Physicians’ decisions and AI recommendations were concordant 57% of the time. Of the 199 virtual visits where AI and physicians disagreed, nearly 60% required a third adjudicator to weigh in.
- In most cases, both the AI and physicians made top-rated (optimal) decisions—this happened over half the time.
- Reviewers judged the AI and doctors as equally good in about two-thirds of all cases.
- The AI was rated better than physicians in about 1 in 5 cases and worse in about 1 in 10.
- AI recommendations were rated optimal more often than physicians (around 3 out of 4 times vs. 2 out of 3).
- Harmful decisions were rare for both—but the AI had fewer.
- AI’s performance varied by presenting symptoms, e.g., outperforming doctors in 40% of urinary cases.
- In cases where AI and doctors disagreed and at least one made a questionable call, AI was judged better (64%). Common physician errors included skipping important tests or referrals, treating without justification, or not following guidelines. Alternatively, when physicians were better, they often caught details the AI missed—like patient history changes, subtle exam findings, or avoiding unnecessary ER visits.
Let’s Talk Fine Print
Nearly 60% of the visits where AI and doctors disagreed required not two—but three physicians to resolve the case. That alone says something about how murky medical decision-making can be, even before adding AI to the mix.
“Thoughtful integration of AI into clinical practice, combining its strengths with those of physicians, could improve the quality of care.”

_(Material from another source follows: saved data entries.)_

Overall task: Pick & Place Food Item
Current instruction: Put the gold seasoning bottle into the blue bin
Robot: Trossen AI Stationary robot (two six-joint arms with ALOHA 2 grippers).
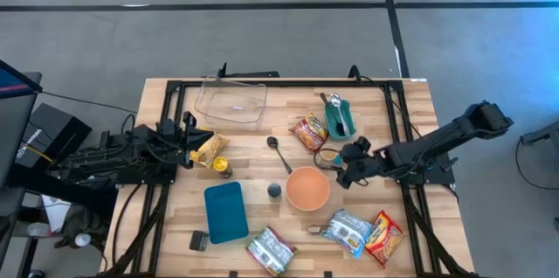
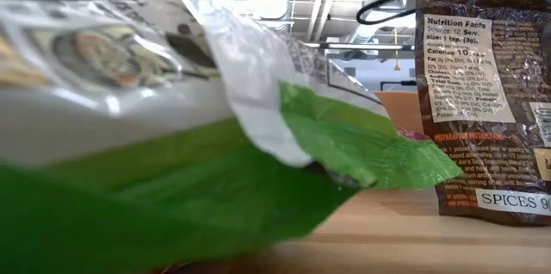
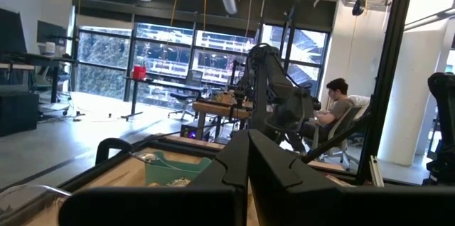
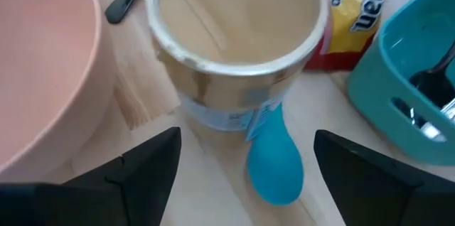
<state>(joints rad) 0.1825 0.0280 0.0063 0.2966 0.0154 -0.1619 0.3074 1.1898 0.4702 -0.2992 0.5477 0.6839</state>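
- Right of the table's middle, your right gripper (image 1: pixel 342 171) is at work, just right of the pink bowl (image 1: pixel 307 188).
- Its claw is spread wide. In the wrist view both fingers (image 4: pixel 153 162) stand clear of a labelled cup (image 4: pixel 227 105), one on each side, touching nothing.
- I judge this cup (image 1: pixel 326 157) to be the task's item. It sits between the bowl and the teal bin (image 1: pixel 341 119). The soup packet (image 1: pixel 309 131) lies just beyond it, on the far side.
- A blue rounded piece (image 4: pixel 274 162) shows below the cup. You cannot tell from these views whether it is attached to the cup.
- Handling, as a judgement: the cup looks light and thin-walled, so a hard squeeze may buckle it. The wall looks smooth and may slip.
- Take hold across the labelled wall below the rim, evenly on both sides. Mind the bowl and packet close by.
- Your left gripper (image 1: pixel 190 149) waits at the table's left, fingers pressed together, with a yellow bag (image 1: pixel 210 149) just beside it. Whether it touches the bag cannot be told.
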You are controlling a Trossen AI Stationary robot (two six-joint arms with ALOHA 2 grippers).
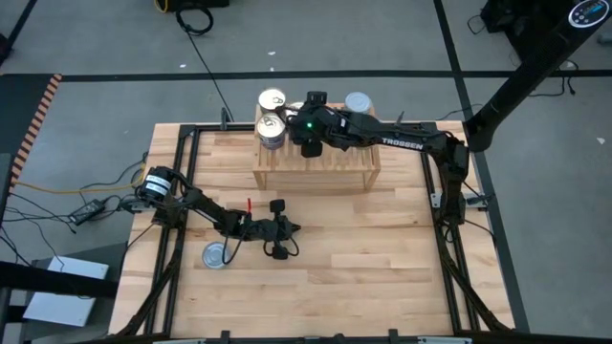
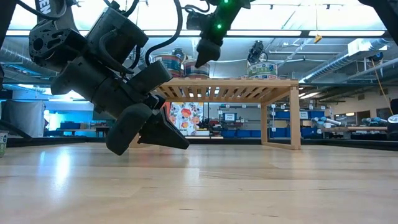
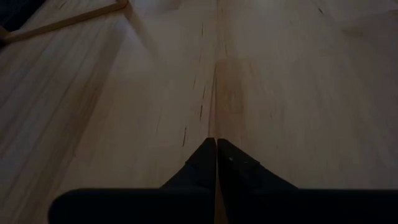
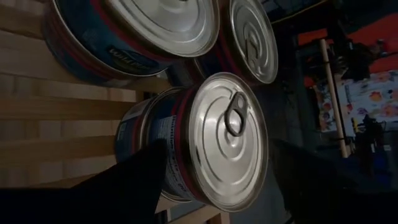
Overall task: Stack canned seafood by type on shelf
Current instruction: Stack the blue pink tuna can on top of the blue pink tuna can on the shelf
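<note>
The wooden shelf point(image 1: 316, 164) stands at the table's far side. Gold-topped tins point(image 1: 272, 99) point(image 1: 271, 127) stand on its left end and a silver-topped tin point(image 1: 358, 101) on its far right part. My right gripper point(image 1: 298, 122) hovers open over the left tins. In its wrist view the nearest tin point(image 4: 227, 140) stands on the slats between its fingers. One more tin point(image 1: 216, 255) rests on its base on the table's near left. My left gripper point(image 1: 290, 229) is shut, low over the bare table middle. My right gripper has one finger point(image 4: 140, 180) showing in front of the nearest tin's side wall point(image 4: 171, 134). I cannot tell whether it touches the tin. The fingers come slanting down from the table's right. The tin stands upright on the shelf top.
The plank tabletop point(image 1: 382, 248) lies open right of my left gripper. A dark frame point(image 1: 182, 143) runs along the table's edges. Cables point(image 1: 57, 205) lie on the floor beside the table's left edge.
</note>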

While a reasonable conclusion is based on the findings, all studies have caveats and limitations, and several speak to the “strength” and “integration” of the deployed AI.

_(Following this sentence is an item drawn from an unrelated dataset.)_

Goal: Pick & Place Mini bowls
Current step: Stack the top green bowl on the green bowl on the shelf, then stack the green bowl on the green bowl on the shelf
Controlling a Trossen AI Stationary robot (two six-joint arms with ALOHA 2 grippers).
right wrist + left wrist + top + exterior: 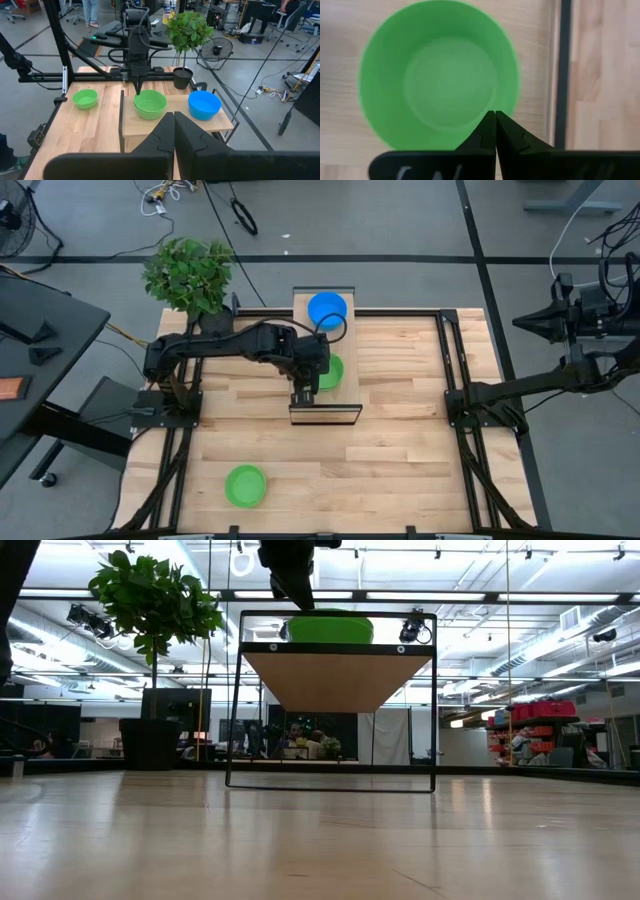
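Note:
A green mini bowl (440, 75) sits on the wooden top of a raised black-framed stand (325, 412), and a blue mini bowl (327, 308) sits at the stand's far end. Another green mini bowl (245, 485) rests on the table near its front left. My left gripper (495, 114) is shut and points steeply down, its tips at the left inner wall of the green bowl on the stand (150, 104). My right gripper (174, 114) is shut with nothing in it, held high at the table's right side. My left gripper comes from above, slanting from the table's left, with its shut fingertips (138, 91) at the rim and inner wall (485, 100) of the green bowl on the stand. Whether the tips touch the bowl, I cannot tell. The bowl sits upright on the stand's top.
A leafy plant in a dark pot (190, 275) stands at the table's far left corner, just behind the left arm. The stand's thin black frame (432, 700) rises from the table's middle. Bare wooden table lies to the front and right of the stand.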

Sometimes, guidelines aren’t crystal clear, patients’ symptoms don’t fit standard checklists, or there’s conflicting information about side effects and underlying conditions. Decisions can hinge on a single symptom mentioned halfway through an appointment or a past allergy that only surfaces in conversation. This level of uncertainty reminds us that any tool, no matter how advanced, must contend with the inherent human challenges of diagnosing and treating people in all their complexity.
The researchers only included cases where the AI had high confidence in its recommendations, which conveniently excluded any medical visits where the AI might have struggled or given poor advice.

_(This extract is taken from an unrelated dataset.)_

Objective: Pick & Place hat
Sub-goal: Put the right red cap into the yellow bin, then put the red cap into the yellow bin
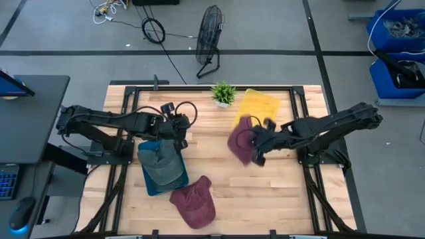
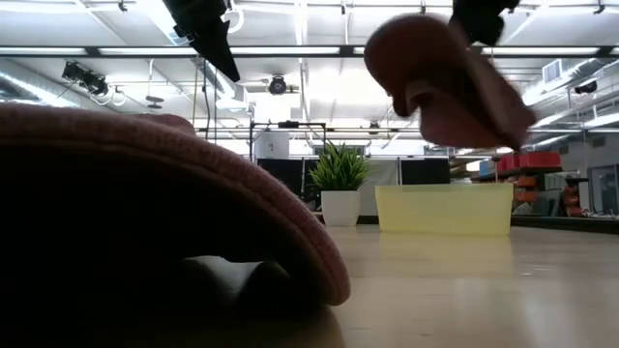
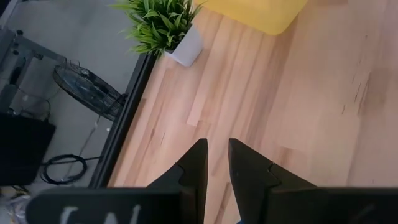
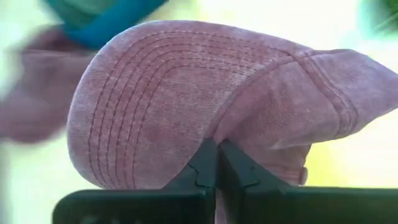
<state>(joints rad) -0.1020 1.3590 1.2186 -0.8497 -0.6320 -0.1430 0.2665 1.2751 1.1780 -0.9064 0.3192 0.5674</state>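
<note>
My right gripper (image 1: 255, 149) is shut on a maroon cap (image 1: 240, 141) and holds it in the air over the table's middle, near the yellow bin (image 1: 255, 106). In the low view that cap (image 2: 440, 77) hangs high above the table. A second maroon cap (image 1: 194, 202) lies on the wood near the near edge. A grey cap (image 1: 161, 167) rests in a teal bin (image 1: 151, 184). My left gripper (image 1: 179, 141) hovers above the teal bin's far end, its fingers (image 3: 214, 163) a narrow gap apart, holding nothing. My right gripper pinches the maroon cap where the brim meets the crown (image 4: 217, 134), between its two fingertips. The stitched brim (image 4: 130, 99) spreads out past the fingers. The cap is lifted clear of the table and hangs from the hold.
A small potted plant (image 1: 223, 93) stands at the far edge, beside the yellow bin. The table's right part and near right corner are bare wood. A floor fan (image 1: 210, 36) and cables lie beyond the far edge. A desk with a keyboard sits left of the table.
</note>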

Adding to this lopsided comparison, we don’t even know if doctors looked at the AI’s advice—because they had to scroll down to see it, and the study didn’t track whether they did. We do not know whether physicians saw, let alone “integrated” those recommendations into their thinking. Meanwhile, the study's funders, a company providing the AI, were involved in “case adjudication.” Further, reviewers weren’t blinded to whether a recommendation came from a human or a machine since the AI’s suggestions were neatly structured. In contrast, those of the humans were a mixture of structured and unstructured guidance. Finally, we have no outcome data, so the quality of the recommendations is based more on following the guidelines rather than personalizing the care.
The AI looked impressive—matching or beating physicians in many cases. But the game wasn't entirely fair: only confident AI calls were included, doctors may not have even seen the AI's suggestions, and the adjudicators weren’t blind to which answers came from machine vs. human. Nearly 60% of disagreements needed a third expert to break the tie, a reminder that real-life medicine remains more art than algorithm. Bottom line? AI shows promise, but this study reports on the dress rehearsal, not opening night.
[1] Deviations from guidelines were judged in a clinical context—for example, travel plans might justify an antibiotic for borderline sinusitis.